Oilman T. Boone Pickens is riding the wave of a clean-energy rock star.
At a Capitol Hill news conference earlier this month to announce a bill promoting natural-gas-fueled vehicles, lawmakers hailed him as an "American icon" and "great legend."
A few members of "Pickens' Army" — the 1.5 million volunteers who toil for his energy agenda — clamored to take photos with the agile 80-year-old oil tycoon-turned-renewable energy advocate.
As he ambled down the halls of a House office building, Rep. Ed Markey, D-Mass., head of a key energy committee, whizzed by and beamed as he interlocked the fingers of his hands, indicating the Democrat and the lifelong Republican are working nicely together — at least on energy issues.
Nine months after unwrapping his "Pickens Plan" with a barrage of TV ads that made him a household brand, the hard-boiled billionaire has enjoyed mixed success turning his blueprint for weaning the nation off imported oil into concrete action or legislation.
But that may be beside the point. As the nation sketches out a road map to combat global warming and foster energy independence, Pickens has a seat at the head table with luminaries such as former vice president Al Gore and Senate Majority Leader Harry Reid, D-Nev.
"I feel great," he says in his familiar, matter-of-fact drawl when asked if he's frustrated by some of the bumps. "I'm there with Reid, and he's saying, 'Boone says this, Boone believes this, we agree on that.' "
Don't mistake Pickens for a conservationist. His "mission," wrapped snugly within the American flag, is to reduce U.S. dependence on foreign oil for 67% of its motor fuel. Pickens opposes the global warming bill in Congress because it would burden consumers with higher energy costs. His newfound bond with environmentalists — whom he absently called "greenies" before quickly noting he means nothing derogatory by it — is a happy intersection of disparate agendas, one that both sides are eager to exploit. "What I propose gets you to exactly what they want," Pickens says.
The proposal, unveiled last July in the run-up to the election, was for the nation to build enough wind energy to meet 20% of its electricity needs in 10 years. That, in turn, would allow natural gas — plentiful in the USA and now burned mostly to generate power — to fuel as much as a third of the nation's trucks and cars. Natural gas also emits 15% to 20% less carbon dioxide than petroleum-based fuels.
Money where his mouth is
Pickens pumped $60 million of his own cash into a homespun nationwide TV ad campaign in which he upbraids politicians for their decades-long inaction and casts natural gas as a "bridge fuel" until renewable energy such as biofuels are ready.
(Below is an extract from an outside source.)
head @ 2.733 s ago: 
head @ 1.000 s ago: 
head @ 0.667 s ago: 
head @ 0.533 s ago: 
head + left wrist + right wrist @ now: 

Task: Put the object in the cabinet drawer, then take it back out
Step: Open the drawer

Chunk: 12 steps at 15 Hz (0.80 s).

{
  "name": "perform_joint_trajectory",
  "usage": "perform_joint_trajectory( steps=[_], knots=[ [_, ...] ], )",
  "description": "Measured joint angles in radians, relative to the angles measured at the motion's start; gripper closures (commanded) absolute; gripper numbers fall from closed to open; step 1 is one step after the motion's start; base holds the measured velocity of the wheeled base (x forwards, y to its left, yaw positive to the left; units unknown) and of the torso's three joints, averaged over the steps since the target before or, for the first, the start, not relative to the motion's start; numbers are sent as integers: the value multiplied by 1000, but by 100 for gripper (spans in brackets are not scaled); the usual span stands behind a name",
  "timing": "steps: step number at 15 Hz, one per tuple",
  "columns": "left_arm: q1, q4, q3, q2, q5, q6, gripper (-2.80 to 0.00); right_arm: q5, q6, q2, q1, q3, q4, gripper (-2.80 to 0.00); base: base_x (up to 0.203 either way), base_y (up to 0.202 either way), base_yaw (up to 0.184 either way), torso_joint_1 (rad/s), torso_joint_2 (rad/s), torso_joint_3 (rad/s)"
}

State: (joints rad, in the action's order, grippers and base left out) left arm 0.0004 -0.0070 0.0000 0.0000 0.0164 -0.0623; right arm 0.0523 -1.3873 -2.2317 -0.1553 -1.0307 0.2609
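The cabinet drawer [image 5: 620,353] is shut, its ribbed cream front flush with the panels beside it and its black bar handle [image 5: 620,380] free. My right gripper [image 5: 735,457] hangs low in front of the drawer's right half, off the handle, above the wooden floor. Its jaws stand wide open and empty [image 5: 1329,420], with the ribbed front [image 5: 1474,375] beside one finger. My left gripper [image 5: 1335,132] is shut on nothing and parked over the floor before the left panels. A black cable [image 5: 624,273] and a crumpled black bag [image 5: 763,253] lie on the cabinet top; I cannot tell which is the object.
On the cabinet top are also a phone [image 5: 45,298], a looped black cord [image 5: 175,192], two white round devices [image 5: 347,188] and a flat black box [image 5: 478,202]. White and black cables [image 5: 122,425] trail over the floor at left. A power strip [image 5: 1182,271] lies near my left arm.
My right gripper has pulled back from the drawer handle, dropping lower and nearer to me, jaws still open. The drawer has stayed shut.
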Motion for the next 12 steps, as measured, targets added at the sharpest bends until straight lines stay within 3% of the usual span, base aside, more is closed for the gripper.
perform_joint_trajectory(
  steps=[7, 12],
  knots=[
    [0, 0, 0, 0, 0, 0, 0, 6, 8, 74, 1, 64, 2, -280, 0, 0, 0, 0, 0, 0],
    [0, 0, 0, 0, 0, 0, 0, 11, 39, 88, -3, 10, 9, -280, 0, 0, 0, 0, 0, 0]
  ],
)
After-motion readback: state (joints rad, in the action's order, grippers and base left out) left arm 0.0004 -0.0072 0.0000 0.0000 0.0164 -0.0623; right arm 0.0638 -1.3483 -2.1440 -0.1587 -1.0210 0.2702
Critics point out that Pickens would benefit handsomely if his idea takes off. He planned to spend $10 billion on a mammoth, 2,700-turbine wind farm in the Texas Panhandle. And his company, Clean Energy Fuels, is the nation's largest owner of natural gas fueling stations. Says Pickens: "I've got enough money. If I was after the money, I wouldn't put up $60 million. Will I ever get it back? I get it back if we get an energy plan."